Bug List: (This bug is not in your last search results)   Show last search results      Search page      Enter new bug
Bug#: 58137
Alias:
Product:
Component:
Status: RESOLVED
Resolution: FIXED
Assigned To: Gentoo's Team for Core System packages <base-system@gentoo.org>
Hardware:
OS:
Version:
Priority:
Severity:
Reporter: Nahor <nahor.j+gentoo@gmail.com>
Add CC:
CC:
URL:
Summary:
Status Whiteboard:
Keywords:

Filename Description Type Creator Created Size Actions
Create a New Attachment (proposed patch, testcase, etc.) View All

Bug 58137 depends on: Show dependency tree
Bug 58137 blocks:
Votes: 0    Show votes for this bug    Vote for this bug

Additional Comments: (this is where you put emerge --info)


Not eligible to see or edit group visibility for this bug.






View Bug Activity   |   Format For Printing   |   XML   |   Clone This Bug


Description:   Opened: 2004-07-23 18:21 0000
This is about the fix in bug 45155.

I wanted to use the lock mechanism in my own script and I noticed something wrong. Every other time, the script failed to run. Here is what happens:

1. Starts with a clean state (no lock file)
2. First iteration starts
   a. Since there is no lock yet, ln succeeds
3. Since there is no break, there is a second iteration
   a. ln now fails because the lock exists from the first iteration
   b. The test to see if the script is running succeeds because the script tests itself.
   c. the scrip aborts and the lock is present
4. Now we run the script again (the lock still exits)
5. First iteration
   a. ln fails because of the lock file
   b. the pid doesn't match anything so the lock is deleted
6. Second iteration
   a. ln succeeds
7. We are done with the two iteration, now the remaining of the script can run
8. At the end of the run, the trap runs and deletes the lock

For the next run, there won't be any lock so we start at step 1.

I fixed it on my end by adding a break in the case "$? == 0" after the ln command:
  ln ....
  if [[ $? != 0 ]]; then
    ...
  else
    break
  fi


Also (maybe I should enter a second bug for that?), AFAIK, Linux reuses the pids after a while. So maybe the lock is there and points to a pid that belongs to another process than a run-crons instance. Given that run-crons run every minutes, it's unlikely to happen but that doesn't make it impossible. What about checking the /proc/<pid>/exe and check that it points to /usr/sbin/run-crons instead of using "kill -0"?

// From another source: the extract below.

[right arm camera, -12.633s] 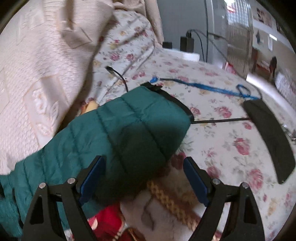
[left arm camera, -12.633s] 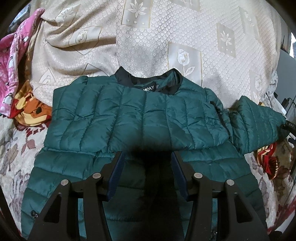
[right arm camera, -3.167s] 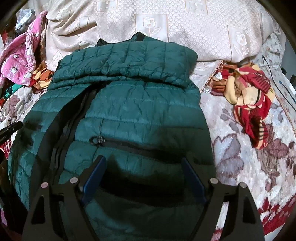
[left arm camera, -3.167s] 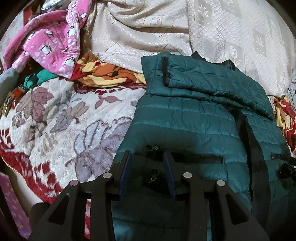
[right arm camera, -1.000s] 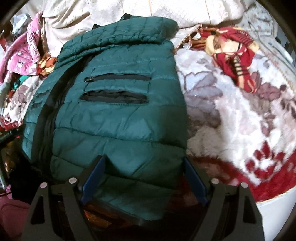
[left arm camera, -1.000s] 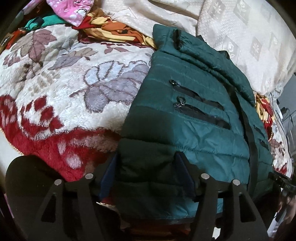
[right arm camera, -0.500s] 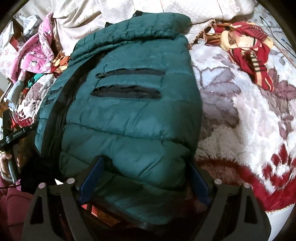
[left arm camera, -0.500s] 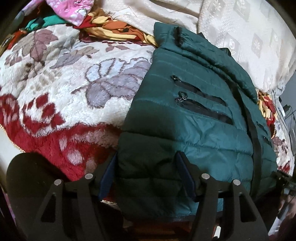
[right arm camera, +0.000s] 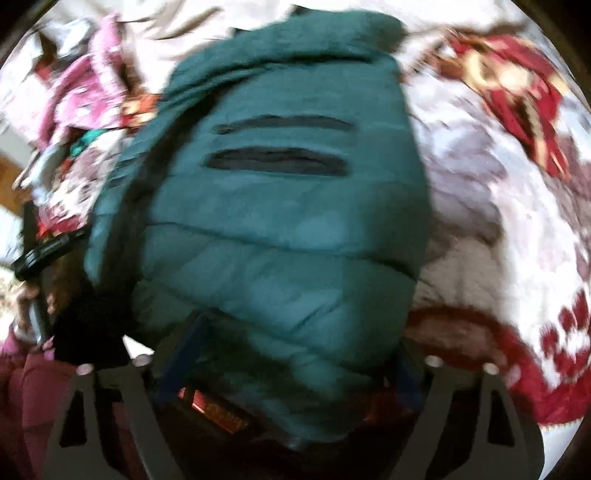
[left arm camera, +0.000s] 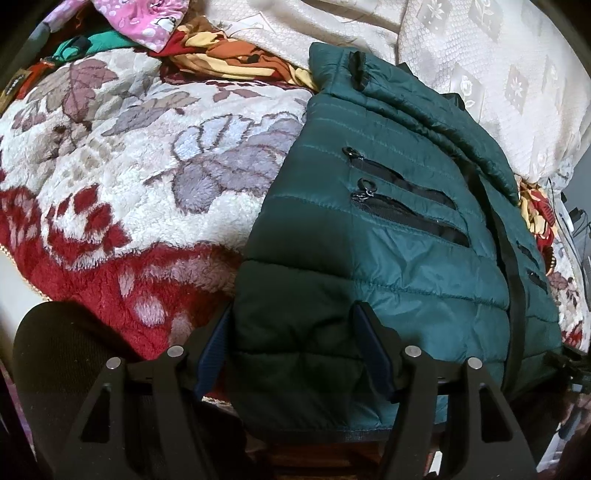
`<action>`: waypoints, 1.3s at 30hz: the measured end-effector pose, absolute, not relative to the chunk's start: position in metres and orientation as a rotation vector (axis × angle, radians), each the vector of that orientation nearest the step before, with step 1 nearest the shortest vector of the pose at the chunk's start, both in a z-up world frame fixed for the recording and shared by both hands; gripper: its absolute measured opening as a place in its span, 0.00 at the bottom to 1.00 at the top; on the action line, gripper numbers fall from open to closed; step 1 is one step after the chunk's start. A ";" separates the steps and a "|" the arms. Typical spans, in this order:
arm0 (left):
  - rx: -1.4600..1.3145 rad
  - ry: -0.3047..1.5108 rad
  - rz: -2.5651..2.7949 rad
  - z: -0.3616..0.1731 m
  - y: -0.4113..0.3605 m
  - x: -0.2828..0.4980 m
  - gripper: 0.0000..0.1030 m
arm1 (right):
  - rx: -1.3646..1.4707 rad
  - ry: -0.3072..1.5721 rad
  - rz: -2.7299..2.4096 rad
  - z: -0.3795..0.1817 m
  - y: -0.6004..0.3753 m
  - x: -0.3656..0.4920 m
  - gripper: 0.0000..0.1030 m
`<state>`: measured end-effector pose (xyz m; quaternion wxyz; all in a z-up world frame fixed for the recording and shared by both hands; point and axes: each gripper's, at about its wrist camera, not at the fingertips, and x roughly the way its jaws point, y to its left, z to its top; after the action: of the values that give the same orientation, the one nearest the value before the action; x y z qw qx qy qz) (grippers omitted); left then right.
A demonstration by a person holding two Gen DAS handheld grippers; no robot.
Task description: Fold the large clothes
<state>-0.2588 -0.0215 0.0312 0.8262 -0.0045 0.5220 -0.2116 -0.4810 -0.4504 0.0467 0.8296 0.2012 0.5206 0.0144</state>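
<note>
Green puffer jacket [left arm camera: 399, 229] lies on the floral fleece blanket [left arm camera: 122, 177] covering the bed, w/ its hem end hanging over the blanket's near edge and its collar end toward the cream bedspread [left arm camera: 498, 74] at the far side. Sleeves look already folded in: a quilted band lies across the top near the collar, and the body reads as a narrow rectangle, front zip and pocket zips facing up. So side folds seem done; the lengthwise fold (hem up to collar) is prob. what's left.

Left gripper [left arm camera: 295, 347]: jaws spread wide, straddling the jacket's near-left hem corner, fabric between the pads but not visibly pinched. Not gripping yet, as far as I can tell.

Right gripper [right arm camera: 288, 373]: right wrist view is heavily motion-blurred. Jaws appear spread on either side of the hem at the near-right corner, jacket [right arm camera: 288, 206] bulging between them. Whether it actually has hold of the cloth, can't tell.

Pink printed garment [left arm camera: 147, 18] and an orange-yellow cloth [left arm camera: 236, 59] sit at the blanket's far-left corner, clear of the jacket.
</note>
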 end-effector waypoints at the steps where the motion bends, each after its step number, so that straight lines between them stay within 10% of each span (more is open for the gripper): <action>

------- Comment #1 From Aron Griffis (RETIRED) 2004-07-25 08:58:59 0000 -------
Thanks for pointing out these problems!  I've rewritten the locking a bit to
handle what you mentioned and a couple other problems.  Please let me know what
you think... it's in cronbase-0.3.1

Regarding your second point, /proc/$$/exe isn't quite right because it will
point to bash as the script interpreter.  I used /proc/$$/fd instead to see if
there is a file descriptor pointing to run-crons.  Nice idea. :-)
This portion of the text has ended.